● What is being asked
Reproduce, exactly, the lines of the material below from the line containing "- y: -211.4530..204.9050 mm" through the line containing "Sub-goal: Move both", with both end lines included and nothing else.

● Supplied entries
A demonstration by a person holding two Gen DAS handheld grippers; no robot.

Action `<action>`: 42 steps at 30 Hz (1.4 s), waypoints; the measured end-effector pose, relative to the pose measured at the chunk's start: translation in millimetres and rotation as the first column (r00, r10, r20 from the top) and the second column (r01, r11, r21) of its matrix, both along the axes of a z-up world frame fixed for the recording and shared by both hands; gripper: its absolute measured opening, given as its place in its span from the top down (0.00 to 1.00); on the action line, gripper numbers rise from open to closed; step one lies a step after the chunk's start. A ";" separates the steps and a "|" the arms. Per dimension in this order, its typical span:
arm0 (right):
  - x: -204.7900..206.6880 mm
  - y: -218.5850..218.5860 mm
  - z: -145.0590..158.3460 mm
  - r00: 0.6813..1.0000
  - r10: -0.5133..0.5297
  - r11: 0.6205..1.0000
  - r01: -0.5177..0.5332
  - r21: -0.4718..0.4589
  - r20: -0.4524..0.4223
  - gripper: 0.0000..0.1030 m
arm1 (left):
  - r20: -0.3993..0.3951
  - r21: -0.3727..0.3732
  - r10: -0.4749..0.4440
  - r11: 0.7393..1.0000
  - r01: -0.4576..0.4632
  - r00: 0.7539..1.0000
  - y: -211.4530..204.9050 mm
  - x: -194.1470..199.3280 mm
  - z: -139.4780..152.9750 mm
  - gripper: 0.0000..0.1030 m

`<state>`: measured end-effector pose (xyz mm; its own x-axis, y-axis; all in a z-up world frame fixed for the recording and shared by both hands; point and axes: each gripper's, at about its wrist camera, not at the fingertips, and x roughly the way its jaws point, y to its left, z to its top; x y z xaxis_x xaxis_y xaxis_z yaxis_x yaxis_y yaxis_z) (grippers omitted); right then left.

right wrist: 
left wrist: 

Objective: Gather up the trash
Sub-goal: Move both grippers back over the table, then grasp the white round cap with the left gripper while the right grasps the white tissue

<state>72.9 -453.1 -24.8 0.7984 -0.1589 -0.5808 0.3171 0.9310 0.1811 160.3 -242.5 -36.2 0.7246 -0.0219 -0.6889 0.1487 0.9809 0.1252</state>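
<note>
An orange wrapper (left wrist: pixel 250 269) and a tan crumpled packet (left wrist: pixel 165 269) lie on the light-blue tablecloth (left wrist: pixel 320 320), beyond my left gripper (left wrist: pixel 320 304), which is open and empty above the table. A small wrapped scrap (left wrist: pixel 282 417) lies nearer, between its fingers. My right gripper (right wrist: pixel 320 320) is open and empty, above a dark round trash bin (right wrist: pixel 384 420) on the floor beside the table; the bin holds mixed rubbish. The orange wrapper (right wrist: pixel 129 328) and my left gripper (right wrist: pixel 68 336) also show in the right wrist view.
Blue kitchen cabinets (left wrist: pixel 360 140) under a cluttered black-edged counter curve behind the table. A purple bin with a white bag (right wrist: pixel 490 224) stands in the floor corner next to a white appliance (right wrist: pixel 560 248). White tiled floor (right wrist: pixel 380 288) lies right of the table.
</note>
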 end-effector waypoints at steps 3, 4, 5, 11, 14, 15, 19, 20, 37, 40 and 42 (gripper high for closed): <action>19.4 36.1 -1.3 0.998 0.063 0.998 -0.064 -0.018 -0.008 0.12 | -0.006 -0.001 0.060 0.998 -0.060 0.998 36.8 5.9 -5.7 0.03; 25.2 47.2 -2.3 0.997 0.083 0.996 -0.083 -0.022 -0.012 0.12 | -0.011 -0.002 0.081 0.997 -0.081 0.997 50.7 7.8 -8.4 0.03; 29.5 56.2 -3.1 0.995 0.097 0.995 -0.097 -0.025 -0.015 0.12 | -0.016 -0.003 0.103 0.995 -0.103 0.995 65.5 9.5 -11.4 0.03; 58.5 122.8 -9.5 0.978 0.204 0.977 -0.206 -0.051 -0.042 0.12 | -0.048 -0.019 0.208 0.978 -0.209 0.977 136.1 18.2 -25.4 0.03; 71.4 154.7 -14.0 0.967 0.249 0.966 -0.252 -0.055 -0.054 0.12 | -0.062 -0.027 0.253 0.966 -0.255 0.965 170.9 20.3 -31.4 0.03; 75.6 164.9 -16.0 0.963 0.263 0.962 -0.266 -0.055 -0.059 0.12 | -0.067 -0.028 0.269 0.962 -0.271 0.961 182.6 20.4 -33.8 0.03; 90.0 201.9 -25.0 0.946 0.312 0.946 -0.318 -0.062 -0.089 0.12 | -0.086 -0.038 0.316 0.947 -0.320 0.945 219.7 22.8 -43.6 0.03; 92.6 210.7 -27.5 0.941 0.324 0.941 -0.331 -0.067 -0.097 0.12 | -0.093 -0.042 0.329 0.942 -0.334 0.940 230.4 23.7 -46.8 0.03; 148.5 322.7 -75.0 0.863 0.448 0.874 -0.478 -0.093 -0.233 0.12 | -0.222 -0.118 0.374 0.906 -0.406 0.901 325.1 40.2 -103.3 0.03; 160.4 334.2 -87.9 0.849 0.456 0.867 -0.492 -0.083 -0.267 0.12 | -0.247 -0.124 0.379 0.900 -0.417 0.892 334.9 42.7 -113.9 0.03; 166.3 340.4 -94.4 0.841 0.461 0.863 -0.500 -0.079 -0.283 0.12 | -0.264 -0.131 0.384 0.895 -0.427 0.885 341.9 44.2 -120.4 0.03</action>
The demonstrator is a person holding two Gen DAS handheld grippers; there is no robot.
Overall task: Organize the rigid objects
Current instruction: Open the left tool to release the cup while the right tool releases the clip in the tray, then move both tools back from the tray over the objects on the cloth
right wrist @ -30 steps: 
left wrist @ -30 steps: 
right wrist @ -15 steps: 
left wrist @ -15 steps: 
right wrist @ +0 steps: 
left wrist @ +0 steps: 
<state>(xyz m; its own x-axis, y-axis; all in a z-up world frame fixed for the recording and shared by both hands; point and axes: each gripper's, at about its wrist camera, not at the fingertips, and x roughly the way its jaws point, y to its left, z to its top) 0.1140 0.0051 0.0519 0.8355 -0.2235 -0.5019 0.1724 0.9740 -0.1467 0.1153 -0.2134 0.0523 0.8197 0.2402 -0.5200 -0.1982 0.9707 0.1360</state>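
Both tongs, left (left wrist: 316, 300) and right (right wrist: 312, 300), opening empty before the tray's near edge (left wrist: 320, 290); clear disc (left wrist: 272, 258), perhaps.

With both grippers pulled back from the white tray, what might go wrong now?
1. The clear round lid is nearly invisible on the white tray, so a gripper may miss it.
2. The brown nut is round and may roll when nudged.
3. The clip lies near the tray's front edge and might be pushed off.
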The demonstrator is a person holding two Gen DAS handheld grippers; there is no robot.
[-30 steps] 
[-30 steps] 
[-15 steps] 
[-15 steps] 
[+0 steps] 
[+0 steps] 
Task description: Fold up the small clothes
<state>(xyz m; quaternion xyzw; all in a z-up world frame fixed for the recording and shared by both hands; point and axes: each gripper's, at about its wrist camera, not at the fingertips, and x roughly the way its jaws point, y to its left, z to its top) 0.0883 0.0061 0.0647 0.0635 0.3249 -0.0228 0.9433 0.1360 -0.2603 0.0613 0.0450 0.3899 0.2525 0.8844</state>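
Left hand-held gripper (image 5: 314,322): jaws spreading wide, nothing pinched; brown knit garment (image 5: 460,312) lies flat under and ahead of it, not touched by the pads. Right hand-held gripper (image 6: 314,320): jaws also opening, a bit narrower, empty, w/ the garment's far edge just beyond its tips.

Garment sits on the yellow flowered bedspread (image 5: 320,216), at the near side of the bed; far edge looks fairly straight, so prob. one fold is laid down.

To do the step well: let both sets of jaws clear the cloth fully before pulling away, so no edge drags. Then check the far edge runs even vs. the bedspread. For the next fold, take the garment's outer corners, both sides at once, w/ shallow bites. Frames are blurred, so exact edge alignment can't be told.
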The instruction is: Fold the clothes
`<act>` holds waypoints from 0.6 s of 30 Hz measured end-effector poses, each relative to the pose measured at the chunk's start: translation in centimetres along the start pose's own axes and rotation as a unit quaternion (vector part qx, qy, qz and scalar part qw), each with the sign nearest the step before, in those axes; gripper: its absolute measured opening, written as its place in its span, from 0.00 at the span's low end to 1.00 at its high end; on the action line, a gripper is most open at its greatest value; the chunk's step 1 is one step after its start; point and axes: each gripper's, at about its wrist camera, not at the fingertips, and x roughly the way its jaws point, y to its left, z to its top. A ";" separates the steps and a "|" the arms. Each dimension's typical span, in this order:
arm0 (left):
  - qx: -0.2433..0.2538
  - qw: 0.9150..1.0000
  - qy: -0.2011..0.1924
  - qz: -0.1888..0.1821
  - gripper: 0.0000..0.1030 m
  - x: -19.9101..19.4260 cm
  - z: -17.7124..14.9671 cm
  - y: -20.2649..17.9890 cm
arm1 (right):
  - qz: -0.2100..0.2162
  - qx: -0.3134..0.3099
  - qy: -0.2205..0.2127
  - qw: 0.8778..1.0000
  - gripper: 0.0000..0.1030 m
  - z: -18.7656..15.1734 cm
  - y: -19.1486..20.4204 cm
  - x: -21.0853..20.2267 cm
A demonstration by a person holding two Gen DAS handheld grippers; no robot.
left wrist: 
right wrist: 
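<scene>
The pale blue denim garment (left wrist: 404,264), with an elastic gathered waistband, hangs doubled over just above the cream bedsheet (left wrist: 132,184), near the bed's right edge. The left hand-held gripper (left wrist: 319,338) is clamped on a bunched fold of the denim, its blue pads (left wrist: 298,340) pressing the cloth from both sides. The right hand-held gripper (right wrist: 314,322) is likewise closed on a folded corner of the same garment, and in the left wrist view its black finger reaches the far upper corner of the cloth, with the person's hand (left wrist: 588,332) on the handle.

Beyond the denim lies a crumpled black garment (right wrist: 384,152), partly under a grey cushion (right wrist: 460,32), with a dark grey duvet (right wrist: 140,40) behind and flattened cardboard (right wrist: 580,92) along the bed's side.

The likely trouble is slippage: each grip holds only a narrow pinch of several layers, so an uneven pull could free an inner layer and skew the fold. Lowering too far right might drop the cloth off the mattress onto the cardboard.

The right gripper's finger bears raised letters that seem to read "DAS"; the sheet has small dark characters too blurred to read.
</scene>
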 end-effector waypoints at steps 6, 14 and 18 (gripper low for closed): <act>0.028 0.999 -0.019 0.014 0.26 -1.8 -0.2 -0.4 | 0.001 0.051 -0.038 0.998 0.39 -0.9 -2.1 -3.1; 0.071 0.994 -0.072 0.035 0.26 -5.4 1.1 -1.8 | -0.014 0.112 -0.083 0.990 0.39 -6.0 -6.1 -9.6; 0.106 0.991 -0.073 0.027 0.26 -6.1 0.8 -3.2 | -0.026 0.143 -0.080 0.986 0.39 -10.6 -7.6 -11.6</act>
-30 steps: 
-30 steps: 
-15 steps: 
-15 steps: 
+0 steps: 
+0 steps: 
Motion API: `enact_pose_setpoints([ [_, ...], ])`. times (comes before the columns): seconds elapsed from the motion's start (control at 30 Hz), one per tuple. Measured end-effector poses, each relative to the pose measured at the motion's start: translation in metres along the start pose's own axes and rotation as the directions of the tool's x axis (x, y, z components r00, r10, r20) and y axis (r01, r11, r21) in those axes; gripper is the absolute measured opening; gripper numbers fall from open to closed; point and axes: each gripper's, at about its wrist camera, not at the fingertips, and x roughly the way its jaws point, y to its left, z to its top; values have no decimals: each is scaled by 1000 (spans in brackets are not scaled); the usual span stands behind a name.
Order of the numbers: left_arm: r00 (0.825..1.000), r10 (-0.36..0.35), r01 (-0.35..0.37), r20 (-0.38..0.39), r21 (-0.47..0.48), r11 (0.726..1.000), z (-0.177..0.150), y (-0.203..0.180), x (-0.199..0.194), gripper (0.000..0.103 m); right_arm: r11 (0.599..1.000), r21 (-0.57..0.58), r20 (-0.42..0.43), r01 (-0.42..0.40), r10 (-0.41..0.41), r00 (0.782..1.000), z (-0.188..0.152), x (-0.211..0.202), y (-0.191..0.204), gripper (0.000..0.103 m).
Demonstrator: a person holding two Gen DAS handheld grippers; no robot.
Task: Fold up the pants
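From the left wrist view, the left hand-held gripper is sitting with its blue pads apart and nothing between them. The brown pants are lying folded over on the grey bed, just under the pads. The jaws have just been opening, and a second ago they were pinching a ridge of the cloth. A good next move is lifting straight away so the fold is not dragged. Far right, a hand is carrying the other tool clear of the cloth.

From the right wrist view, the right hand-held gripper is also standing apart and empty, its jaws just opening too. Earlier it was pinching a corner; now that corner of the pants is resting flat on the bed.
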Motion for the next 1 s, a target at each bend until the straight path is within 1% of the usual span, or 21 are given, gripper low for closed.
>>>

● Response
  - y: -211.4530..204.9050 mm
  - x: -194.1470..199.3280 mm
  - z: -139.4780..152.9750 mm
  - gripper: 0.0000..0.1030 m

`<state>`: measured end-effector pose (xyz mm; its own x-axis, y-axis; all in a z-up world frame fixed for the recording and shared by both hands; point and axes: each gripper's, at about its wrist camera, not at the fingertips, and x roughly the way its jaws point, y to its left, z to its top; x y z xaxis_x xaxis_y xaxis_z yaxis_x yaxis_y yaxis_z) (grippers omitted); right then left.

right wrist: 
left wrist: 

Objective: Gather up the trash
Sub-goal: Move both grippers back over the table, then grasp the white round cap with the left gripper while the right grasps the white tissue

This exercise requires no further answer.